_WORK ITEM_
Every record must be repeated exactly, with no omission.

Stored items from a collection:
- - - -
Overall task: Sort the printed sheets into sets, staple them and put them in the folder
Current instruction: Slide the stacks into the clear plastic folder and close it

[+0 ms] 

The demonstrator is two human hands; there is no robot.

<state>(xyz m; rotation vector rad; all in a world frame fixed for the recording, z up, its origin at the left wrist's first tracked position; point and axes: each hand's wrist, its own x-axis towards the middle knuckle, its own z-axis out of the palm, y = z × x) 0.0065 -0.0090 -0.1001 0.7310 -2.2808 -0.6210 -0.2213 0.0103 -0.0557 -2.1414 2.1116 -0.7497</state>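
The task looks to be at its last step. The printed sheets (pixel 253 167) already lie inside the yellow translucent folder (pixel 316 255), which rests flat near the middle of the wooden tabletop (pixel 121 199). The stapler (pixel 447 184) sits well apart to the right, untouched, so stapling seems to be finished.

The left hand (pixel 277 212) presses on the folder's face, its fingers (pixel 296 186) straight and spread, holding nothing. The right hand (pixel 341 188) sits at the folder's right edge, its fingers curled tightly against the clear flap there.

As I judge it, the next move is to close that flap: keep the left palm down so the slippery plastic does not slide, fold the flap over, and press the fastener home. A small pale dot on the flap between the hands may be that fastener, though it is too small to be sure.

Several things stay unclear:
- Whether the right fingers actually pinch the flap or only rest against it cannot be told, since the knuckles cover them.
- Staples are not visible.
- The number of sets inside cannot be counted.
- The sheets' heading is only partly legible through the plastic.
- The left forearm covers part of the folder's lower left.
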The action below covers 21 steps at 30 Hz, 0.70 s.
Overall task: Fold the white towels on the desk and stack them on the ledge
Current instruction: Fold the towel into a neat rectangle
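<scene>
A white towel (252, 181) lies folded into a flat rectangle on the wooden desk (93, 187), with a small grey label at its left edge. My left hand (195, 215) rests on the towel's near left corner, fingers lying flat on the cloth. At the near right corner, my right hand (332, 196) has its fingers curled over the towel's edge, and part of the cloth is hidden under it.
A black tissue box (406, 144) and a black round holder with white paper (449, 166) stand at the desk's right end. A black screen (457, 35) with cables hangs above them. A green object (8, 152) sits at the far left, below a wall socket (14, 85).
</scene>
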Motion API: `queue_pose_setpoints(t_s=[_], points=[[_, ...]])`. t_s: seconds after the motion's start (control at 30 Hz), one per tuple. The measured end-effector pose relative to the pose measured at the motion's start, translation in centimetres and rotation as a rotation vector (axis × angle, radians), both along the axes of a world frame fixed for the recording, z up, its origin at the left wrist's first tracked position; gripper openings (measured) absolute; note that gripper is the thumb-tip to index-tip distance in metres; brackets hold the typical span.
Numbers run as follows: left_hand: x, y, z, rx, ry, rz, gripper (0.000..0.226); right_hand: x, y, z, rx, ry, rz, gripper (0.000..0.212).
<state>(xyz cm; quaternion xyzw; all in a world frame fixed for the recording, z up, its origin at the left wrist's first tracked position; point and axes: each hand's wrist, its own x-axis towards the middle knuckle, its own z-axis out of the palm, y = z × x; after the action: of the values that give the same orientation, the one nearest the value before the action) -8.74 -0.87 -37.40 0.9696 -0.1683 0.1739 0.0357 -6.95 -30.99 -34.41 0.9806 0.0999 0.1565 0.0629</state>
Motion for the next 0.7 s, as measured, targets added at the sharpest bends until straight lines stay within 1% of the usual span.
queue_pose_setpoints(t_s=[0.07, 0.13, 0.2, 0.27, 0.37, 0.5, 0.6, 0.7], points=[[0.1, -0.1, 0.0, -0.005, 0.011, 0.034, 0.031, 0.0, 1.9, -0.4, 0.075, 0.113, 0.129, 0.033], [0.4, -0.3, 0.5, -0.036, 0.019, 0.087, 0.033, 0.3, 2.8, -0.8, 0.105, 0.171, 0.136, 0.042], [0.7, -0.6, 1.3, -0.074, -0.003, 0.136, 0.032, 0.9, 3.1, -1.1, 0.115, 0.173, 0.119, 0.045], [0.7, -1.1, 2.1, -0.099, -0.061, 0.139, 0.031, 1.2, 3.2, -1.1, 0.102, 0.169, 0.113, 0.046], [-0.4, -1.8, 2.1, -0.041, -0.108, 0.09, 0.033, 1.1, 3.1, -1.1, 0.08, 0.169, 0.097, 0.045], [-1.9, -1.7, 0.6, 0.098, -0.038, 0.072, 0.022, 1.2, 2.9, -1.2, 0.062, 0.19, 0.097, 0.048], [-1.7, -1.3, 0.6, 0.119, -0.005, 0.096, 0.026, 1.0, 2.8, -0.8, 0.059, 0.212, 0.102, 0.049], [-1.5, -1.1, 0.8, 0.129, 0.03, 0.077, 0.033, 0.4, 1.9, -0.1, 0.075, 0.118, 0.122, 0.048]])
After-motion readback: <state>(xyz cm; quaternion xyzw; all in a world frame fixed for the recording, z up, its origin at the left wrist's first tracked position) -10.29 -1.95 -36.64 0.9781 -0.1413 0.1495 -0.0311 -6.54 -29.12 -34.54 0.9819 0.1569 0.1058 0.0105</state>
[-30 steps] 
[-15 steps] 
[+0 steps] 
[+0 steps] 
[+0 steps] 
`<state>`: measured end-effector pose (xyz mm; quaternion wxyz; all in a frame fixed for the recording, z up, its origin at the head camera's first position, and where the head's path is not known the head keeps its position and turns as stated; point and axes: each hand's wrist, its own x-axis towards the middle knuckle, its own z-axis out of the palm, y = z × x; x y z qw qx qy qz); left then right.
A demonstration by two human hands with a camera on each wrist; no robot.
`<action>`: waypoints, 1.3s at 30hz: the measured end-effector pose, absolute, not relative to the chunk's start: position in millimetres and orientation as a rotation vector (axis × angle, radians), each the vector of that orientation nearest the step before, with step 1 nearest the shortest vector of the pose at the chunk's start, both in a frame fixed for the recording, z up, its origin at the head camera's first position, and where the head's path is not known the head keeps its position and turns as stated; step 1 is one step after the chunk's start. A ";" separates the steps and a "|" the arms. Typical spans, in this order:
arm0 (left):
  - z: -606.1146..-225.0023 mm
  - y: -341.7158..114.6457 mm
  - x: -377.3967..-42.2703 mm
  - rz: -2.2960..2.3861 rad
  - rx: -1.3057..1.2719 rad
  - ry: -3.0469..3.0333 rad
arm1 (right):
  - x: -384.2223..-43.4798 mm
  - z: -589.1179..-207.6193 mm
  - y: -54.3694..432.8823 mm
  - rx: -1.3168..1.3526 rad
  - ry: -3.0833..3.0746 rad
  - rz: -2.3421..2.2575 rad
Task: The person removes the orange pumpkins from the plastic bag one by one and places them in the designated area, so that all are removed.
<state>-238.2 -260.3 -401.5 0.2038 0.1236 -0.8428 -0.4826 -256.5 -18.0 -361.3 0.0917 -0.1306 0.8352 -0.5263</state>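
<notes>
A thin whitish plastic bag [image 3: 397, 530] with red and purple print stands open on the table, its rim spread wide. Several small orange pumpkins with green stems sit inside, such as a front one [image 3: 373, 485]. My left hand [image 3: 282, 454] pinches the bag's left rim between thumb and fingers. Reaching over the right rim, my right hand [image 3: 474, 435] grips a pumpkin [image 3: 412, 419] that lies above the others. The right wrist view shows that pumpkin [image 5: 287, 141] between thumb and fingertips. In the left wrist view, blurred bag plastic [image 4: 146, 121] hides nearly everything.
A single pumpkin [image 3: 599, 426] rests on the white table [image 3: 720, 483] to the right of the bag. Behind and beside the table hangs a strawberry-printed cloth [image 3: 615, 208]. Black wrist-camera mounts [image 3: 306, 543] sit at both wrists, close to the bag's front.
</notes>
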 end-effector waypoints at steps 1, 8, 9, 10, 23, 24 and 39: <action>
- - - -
_ANSWER SECTION_
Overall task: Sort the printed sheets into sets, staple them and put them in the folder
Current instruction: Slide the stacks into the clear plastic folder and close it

[+0 ms] 

The demonstrator is two human hands; there is no robot.

<state>(xyz m; rotation vector rad; all in a world frame fixed for the recording, z up, its origin at the left wrist's first tracked position; point and axes: each hand's wrist, its own x-axis towards the middle knuckle, its own z-axis out of the palm, y = z × x) 0.0065 -0.0090 -0.1001 0.7310 -2.2808 -0.6210 -0.2213 0.0103 -0.0557 -2.1414 2.1116 -0.7497</state>
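The task looks to be at its last step. The printed sheets (pixel 253 167) already lie inside the yellow translucent folder (pixel 316 255), which rests flat near the middle of the wooden tabletop (pixel 121 199). The stapler (pixel 447 184) sits well apart to the right, untouched, so stapling seems to be finished.

The left hand (pixel 277 212) presses on the folder's face, its fingers (pixel 296 186) straight and spread, holding nothing. The right hand (pixel 341 188) sits at the folder's right edge, its fingers curled tightly against the clear flap there.

As I judge it, the next move is to close that flap: keep the left palm down so the slippery plastic does not slide, fold the flap over, and press the fastener home. A small pale dot on the flap between the hands may be that fastener, though it is too small to be sure.

Several things stay unclear:
- Whether the right fingers actually pinch the flap or only rest against it cannot be told, since the knuckles cover them.
- Staples are not visible.
- The number of sets inside cannot be counted.
- The sheets' heading is only partly legible through the plastic.
- The left forearm covers part of the folder's lower left.
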The action below covers 21 steps at 30 Hz, 0.70 s.
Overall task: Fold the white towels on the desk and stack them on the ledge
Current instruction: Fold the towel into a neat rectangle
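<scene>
A white towel (252, 181) lies folded into a flat rectangle on the wooden desk (93, 187), with a small grey label at its left edge. My left hand (195, 215) rests on the towel's near left corner, fingers lying flat on the cloth. At the near right corner, my right hand (332, 196) has its fingers curled over the towel's edge, and part of the cloth is hidden under it.
A black tissue box (406, 144) and a black round holder with white paper (449, 166) stand at the desk's right end. A black screen (457, 35) with cables hangs above them. A green object (8, 152) sits at the far left, below a wall socket (14, 85).
</scene>
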Motion API: `queue_pose_setpoints(t_s=[_], points=[[_, ...]])`. t_s: seconds after the motion's start (control at 30 Hz), one per tuple. The measured end-effector pose relative to the pose measured at the motion's start, translation in centimetres and rotation as a rotation vector (axis × angle, radians), both along the axes of a world frame fixed for the recording, z up, its origin at the left wrist's first tracked position; gripper openings (measured) absolute; note that gripper is the thumb-tip to index-tip distance in metres; brackets hold the typical span.
Numbers run as follows: left_hand: x, y, z, rx, ry, rz, gripper (0.000..0.226); right_hand: x, y, z, rx, ry, rz, gripper (0.000..0.212).
<state>(xyz cm; quaternion xyzw; all in a world frame fixed for the recording, z up, its origin at the left wrist's first tracked position; point and axes: each hand's wrist, its own x-axis towards the middle knuckle, its own z-axis out of the palm, y = z × x; after the action: of the values that give the same orientation, the one nearest the value before the action) -8.74 -0.87 -37.40 0.9696 -0.1683 0.1739 0.0357 -6.95 -30.99 -34.41 0.9806 0.0999 0.1565 0.0629</state>
Motion for the next 0.7 s, as measured, targets added at the sharpest bends until straight lines stay within 1% of the usual span.
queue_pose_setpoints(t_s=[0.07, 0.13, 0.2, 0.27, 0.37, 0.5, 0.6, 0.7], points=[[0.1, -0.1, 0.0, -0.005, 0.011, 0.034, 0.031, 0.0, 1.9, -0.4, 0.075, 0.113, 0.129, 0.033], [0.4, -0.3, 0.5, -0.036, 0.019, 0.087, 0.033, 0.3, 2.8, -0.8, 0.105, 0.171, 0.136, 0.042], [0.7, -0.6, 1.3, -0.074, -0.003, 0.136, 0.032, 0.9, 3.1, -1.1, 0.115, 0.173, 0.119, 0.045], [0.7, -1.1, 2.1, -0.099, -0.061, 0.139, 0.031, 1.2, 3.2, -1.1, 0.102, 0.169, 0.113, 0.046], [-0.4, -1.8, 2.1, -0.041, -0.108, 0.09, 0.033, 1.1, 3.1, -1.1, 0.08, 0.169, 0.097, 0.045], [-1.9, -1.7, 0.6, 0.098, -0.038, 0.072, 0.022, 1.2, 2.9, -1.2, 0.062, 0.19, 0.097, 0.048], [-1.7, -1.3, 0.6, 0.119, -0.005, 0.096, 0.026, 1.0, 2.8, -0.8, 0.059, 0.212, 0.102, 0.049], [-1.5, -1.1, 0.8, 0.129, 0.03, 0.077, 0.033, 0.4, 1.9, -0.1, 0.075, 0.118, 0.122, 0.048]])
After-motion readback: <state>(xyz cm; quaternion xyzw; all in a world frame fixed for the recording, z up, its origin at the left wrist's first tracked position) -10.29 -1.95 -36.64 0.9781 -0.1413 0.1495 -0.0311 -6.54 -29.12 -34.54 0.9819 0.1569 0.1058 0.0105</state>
[-30 steps] 
[-15 steps] 
[+0 steps] 
[+0 steps] 
[+0 steps] 
`<state>`: measured end-effector pose (xyz mm; quaternion wxyz; all in a frame fixed for the recording, z up, its origin at the head camera's first position, and where the head's path is not known the head keeps its position and turns as stated; point and axes: each hand's wrist, its own x-axis towards the middle knuckle, its own z-axis out of the palm, y = z × x; x y z qw qx qy qz); left then right.
A demonstration by two human hands with a camera on each wrist; no robot.
`<action>`: waypoints, 1.3s at 30hz: the measured end-effector pose, absolute, not relative to the chunk's start: position in millimetres and orientation as a rotation vector (axis × angle, radians), each the vector of that orientation nearest the step before, with step 1 nearest the shortest vector of the pose at the chunk's start, both in a frame fixed for the recording, z up, its origin at the head camera's first position, and where the head's path is not known the head keeps its position and turns as stated; step 1 is one step after the chunk's start. A ";" separates the steps and a "|" the arms. Typical spans, in this order:
arm0 (left):
  - z: -606.1146..-225.0023 mm
  - y: -341.7158..114.6457 mm
  - x: -377.3967..-42.2703 mm
  - rz: -2.2960..2.3861 rad
  - rx: -1.3057..1.2719 rad
  - ry: -3.0469..3.0333 rad
arm1 (right):
  - x: -384.2223..-43.4798 mm
  - z: -589.1179..-207.6193 mm
  - y: -54.3694..432.8823 mm
  - rx: -1.3168..1.3526 rad
  - ry: -3.0833..3.0746 rad
  - rz: -2.3421..2.2575 rad
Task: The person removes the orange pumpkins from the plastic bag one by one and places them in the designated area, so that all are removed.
<state>-238.2 -260.3 -401.5 0.2038 0.1236 -0.8428 -0.4826 -256.5 -18.0 -361.3 0.0917 -0.1306 0.8352 -0.5263</state>
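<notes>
A thin whitish plastic bag [image 3: 397, 530] with red and purple print stands open on the table, its rim spread wide. Several small orange pumpkins with green stems sit inside, such as a front one [image 3: 373, 485]. My left hand [image 3: 282, 454] pinches the bag's left rim between thumb and fingers. Reaching over the right rim, my right hand [image 3: 474, 435] grips a pumpkin [image 3: 412, 419] that lies above the others. The right wrist view shows that pumpkin [image 5: 287, 141] between thumb and fingertips. In the left wrist view, blurred bag plastic [image 4: 146, 121] hides nearly everything.
A single pumpkin [image 3: 599, 426] rests on the white table [image 3: 720, 483] to the right of the bag. Behind and beside the table hangs a strawberry-printed cloth [image 3: 615, 208]. Black wrist-camera mounts [image 3: 306, 543] sit at both wrists, close to the bag's front.
</notes>
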 end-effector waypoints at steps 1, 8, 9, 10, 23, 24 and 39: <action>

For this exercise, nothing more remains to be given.